* _About this task_
Repeat the data below exactly, dropping any pictures it holds.
- - - - - - -
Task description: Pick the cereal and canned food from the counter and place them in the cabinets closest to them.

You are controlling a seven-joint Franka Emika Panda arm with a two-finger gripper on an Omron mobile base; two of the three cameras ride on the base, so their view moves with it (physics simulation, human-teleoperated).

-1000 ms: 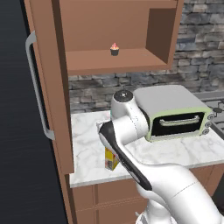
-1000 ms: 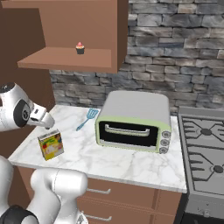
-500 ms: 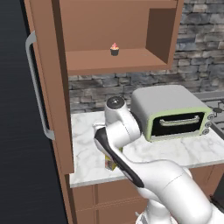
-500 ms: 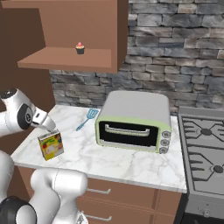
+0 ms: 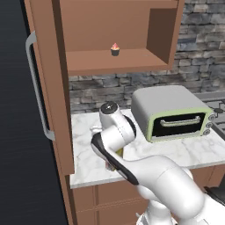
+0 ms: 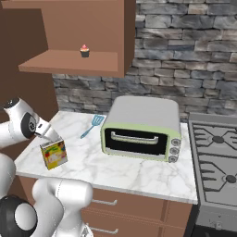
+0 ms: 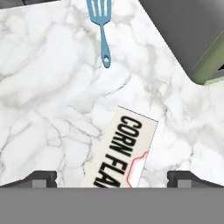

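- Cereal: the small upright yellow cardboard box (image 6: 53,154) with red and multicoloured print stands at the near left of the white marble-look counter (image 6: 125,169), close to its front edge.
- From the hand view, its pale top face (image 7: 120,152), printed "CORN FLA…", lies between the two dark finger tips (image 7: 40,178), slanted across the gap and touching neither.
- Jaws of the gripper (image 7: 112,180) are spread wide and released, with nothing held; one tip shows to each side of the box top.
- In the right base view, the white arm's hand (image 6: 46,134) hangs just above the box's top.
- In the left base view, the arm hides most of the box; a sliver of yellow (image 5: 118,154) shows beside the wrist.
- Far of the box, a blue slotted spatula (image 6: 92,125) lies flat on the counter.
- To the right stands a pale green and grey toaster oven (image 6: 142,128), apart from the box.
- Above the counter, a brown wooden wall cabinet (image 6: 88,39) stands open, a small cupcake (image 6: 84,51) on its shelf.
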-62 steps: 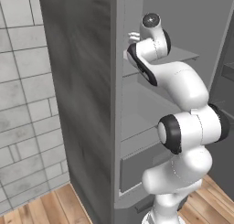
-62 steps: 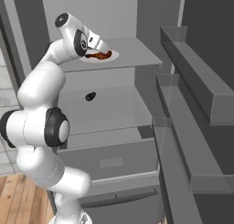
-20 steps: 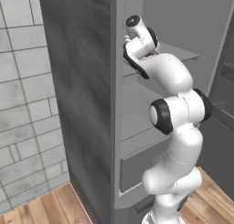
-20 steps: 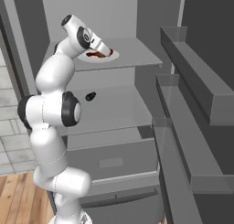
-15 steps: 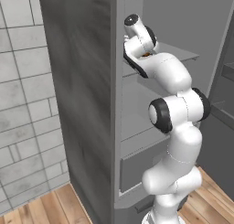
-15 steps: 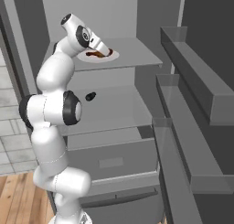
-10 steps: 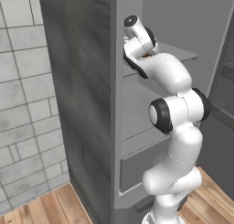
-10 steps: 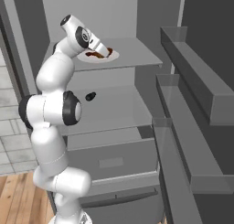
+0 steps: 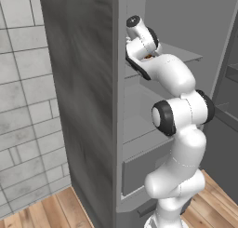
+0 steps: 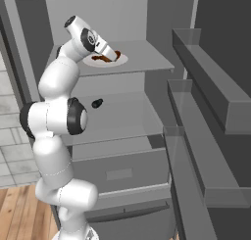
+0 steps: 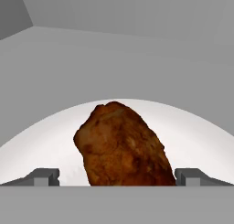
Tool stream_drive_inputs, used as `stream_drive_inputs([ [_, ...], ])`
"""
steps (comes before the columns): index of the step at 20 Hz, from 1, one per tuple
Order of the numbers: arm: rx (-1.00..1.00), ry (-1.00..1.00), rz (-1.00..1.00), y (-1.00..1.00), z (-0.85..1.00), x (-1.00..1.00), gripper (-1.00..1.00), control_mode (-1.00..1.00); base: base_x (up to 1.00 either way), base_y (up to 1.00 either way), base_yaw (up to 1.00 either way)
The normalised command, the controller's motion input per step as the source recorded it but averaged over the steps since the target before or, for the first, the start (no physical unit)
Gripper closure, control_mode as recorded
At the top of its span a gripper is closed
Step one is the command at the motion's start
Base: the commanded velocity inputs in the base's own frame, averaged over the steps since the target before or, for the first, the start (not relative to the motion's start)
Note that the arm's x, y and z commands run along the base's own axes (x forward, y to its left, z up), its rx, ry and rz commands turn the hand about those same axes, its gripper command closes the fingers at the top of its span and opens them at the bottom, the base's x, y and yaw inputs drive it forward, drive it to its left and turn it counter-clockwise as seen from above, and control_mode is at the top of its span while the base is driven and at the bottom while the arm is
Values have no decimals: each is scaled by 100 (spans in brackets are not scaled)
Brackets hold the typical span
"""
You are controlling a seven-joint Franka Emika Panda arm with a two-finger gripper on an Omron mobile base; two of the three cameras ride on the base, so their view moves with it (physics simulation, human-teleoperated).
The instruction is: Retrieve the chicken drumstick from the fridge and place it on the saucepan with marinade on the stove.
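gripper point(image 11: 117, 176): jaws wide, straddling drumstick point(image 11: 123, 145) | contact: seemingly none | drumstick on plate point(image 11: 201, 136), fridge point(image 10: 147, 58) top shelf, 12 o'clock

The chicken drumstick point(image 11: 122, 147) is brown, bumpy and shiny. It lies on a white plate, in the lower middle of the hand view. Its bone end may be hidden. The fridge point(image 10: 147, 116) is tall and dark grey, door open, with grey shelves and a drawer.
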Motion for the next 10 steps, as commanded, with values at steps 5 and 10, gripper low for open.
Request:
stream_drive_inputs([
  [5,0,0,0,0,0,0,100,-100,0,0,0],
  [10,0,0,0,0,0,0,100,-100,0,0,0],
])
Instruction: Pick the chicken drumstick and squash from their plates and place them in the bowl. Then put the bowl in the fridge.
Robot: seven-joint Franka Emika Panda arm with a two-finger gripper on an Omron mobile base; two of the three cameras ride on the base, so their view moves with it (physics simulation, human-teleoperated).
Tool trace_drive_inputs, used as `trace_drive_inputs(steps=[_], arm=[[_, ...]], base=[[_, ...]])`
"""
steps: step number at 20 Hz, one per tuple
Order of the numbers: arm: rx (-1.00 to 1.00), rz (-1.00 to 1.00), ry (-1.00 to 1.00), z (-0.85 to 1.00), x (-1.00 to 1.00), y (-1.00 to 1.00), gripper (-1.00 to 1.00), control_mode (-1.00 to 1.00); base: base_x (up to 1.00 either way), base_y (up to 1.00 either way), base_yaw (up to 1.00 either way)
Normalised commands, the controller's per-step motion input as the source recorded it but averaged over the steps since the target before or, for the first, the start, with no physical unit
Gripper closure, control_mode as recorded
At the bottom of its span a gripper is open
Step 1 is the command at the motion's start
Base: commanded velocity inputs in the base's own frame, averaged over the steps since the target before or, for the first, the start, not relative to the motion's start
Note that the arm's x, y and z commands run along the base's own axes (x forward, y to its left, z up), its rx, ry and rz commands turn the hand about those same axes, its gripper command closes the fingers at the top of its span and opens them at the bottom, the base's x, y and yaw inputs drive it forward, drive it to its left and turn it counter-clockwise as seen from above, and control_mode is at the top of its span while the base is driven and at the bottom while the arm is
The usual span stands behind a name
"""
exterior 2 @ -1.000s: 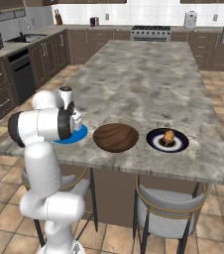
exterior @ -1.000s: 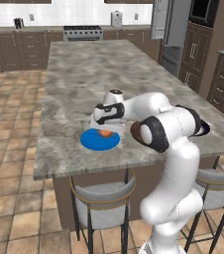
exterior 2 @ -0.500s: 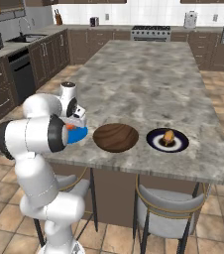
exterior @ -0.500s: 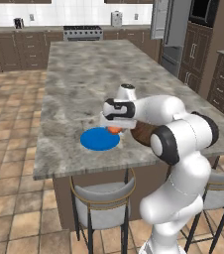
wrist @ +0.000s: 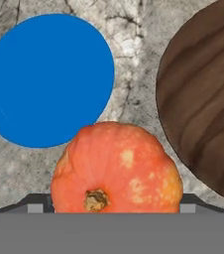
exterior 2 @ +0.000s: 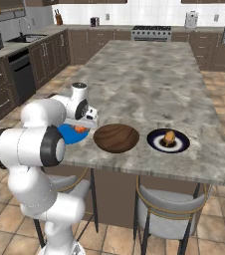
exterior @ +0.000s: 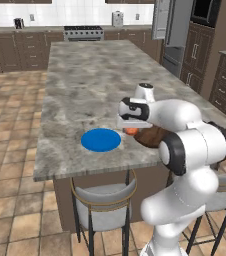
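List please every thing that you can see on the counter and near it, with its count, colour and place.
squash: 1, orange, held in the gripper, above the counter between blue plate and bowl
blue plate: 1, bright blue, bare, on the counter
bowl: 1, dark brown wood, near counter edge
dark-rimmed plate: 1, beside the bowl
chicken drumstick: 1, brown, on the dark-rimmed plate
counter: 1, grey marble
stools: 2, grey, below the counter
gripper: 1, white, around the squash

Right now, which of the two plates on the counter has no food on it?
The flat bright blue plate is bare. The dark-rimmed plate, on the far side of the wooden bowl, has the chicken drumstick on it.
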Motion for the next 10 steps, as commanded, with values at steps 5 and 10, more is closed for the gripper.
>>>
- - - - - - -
* _Answer to the problem_
Task description: Pick the cereal and canned food from the counter and place them in the cabinets closest to them.

You are controlling a seven-joint Franka Emika Panda arm with a two-finger gripper on an Omron mobile base; two of the three cameras ride on the base, so their view moves with it (physics simulation, human-teleoperated).

-1000 ms: 
-1000 ms: 
-500 ms: 
-500 ms: 
+0 ms: 
+0 ms: 
+0 ms: 

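- Cereal: the small upright yellow cardboard box (image 6: 53,154) with red and multicoloured print stands at the near left of the white marble-look counter (image 6: 125,169), close to its front edge.
- From the hand view, its pale top face (image 7: 120,152), printed "CORN FLA…", lies between the two dark finger tips (image 7: 40,178), slanted across the gap and touching neither.
- Jaws of the gripper (image 7: 112,180) are spread wide and released, with nothing held; one tip shows to each side of the box top.
- In the right base view, the white arm's hand (image 6: 46,134) hangs just above the box's top.
- In the left base view, the arm hides most of the box; a sliver of yellow (image 5: 118,154) shows beside the wrist.
- Far of the box, a blue slotted spatula (image 6: 92,125) lies flat on the counter.
- To the right stands a pale green and grey toaster oven (image 6: 142,128), apart from the box.
- Above the counter, a brown wooden wall cabinet (image 6: 88,39) stands open, a small cupcake (image 6: 84,51) on its shelf.
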-62 steps: 
-62 steps: 
-20 steps: 
-20 steps: 
-15 steps: 
-15 steps: 
-10 steps: 
-10 steps: 
+0 steps: 
+0 steps: 
+0 steps: 
Tool stream_drive_inputs, used as `stream_drive_inputs([ [_, ...], ])`
"""
steps (comes before the columns): index of the step at 20 Hz, from 1, one per tuple
Order of the numbers: arm: rx (-1.00..1.00), ry (-1.00..1.00), rz (-1.00..1.00), y (-1.00..1.00), z (-0.85..1.00), x (-1.00..1.00), gripper (-1.00..1.00), control_mode (-1.00..1.00); base: base_x (up to 1.00 either way), base_y (up to 1.00 either way), base_yaw (up to 1.00 either way)
The normalised command, the controller's motion input per step as the source recorded it but averaged over the steps since the target before or, for the first, the start (no physical unit)
Gripper closure, control_mode as recorded
At the top of its span a gripper is closed
Step one is the command at the motion's start
Base: the commanded velocity inputs in the base's own frame, averaged over the steps since the target before or, for the first, the start (not relative to the motion's start)
Note that the arm's x, y and z commands run along the base's own axes (x forward, y to its left, z up), its rx, ry and rz commands turn the hand about those same axes, its gripper command closes the fingers at the top of its span and opens them at the bottom, the base's x, y and yaw inputs drive it forward, drive it to its left and turn it counter-clockwise as seen from above, and control_mode is at the top of its span while the base is driven and at the bottom while the arm is
Values have no decimals: each is scaled by 100 (spans in brackets are not scaled)
Brackets hold the typical span
"""
You are controlling a seven-joint Franka Emika Panda arm with a two-finger gripper on an Omron mobile base; two of the three cameras ride on the base, so their view moves with it (physics simulation, human-teleoperated).
The instruction is: Retrieve the chicken drumstick from the fridge and place it on the saucepan with marinade on the stove.
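gripper point(image 11: 117, 176): jaws wide, straddling drumstick point(image 11: 123, 145) | contact: seemingly none | drumstick on plate point(image 11: 201, 136), fridge point(image 10: 147, 58) top shelf, 12 o'clock

The chicken drumstick point(image 11: 122, 147) is brown, bumpy and shiny. It lies on a white plate, in the lower middle of the hand view. Its bone end may be hidden. The fridge point(image 10: 147, 116) is tall and dark grey, door open, with grey shelves and a drawer.
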Motion for the next 10 steps, as commanded, with values at steps 5 and 10, gripper low for open.
Request:
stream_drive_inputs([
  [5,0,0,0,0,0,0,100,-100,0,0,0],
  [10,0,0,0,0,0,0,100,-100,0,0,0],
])
Instruction: Pick the chicken drumstick and squash from their plates and place them in the bowl. Then put the bowl in the fridge.
Robot: seven-joint Franka Emika Panda arm with a two-finger gripper on an Omron mobile base; two of the three cameras ride on the base, so their view moves with it (physics simulation, human-teleoperated).
Tool trace_drive_inputs, used as `trace_drive_inputs(steps=[_], arm=[[_, ...]], base=[[_, ...]])`
"""
steps: step number at 20 Hz, one per tuple
Order of the numbers: arm: rx (-1.00 to 1.00), rz (-1.00 to 1.00), ry (-1.00 to 1.00), z (-0.85 to 1.00), x (-1.00 to 1.00), y (-1.00 to 1.00), gripper (-1.00 to 1.00), control_mode (-1.00 to 1.00); base: base_x (up to 1.00 either way), base_y (up to 1.00 either way), base_yaw (up to 1.00 either way)
Normalised commands, the controller's per-step motion input as the source recorded it but averaged over the steps since the target before or, for the first, the start, with no physical unit
Gripper closure, control_mode as recorded
At the bottom of its span a gripper is open
Step 1 is the command at the motion's start
Base: commanded velocity inputs in the base's own frame, averaged over the steps since the target before or, for the first, the start, not relative to the motion's start
Note that the arm's x, y and z commands run along the base's own axes (x forward, y to its left, z up), its rx, ry and rz commands turn the hand about those same axes, its gripper command closes the fingers at the top of its span and opens them at the bottom, the base's x, y and yaw inputs drive it forward, drive it to its left and turn it counter-clockwise as seen from above, and control_mode is at the top of its span while the base is driven and at the bottom while the arm is
The usual span stands behind a name
"""
exterior 2 @ -1.000s: 
exterior @ -1.000s: 
exterior 2 @ -0.500s: 
exterior @ -0.500s: 
wrist @ +0.000s: 
exterior 2 @ +0.000s: 
exterior @ +0.000s: 
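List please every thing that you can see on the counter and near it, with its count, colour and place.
squash: 1, orange, held in the gripper, above the counter between blue plate and bowl
blue plate: 1, bright blue, bare, on the counter
bowl: 1, dark brown wood, near counter edge
dark-rimmed plate: 1, beside the bowl
chicken drumstick: 1, brown, on the dark-rimmed plate
counter: 1, grey marble
stools: 2, grey, below the counter
gripper: 1, white, around the squash

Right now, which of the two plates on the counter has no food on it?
The flat bright blue plate is bare. The dark-rimmed plate, on the far side of the wooden bowl, has the chicken drumstick on it.
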Motion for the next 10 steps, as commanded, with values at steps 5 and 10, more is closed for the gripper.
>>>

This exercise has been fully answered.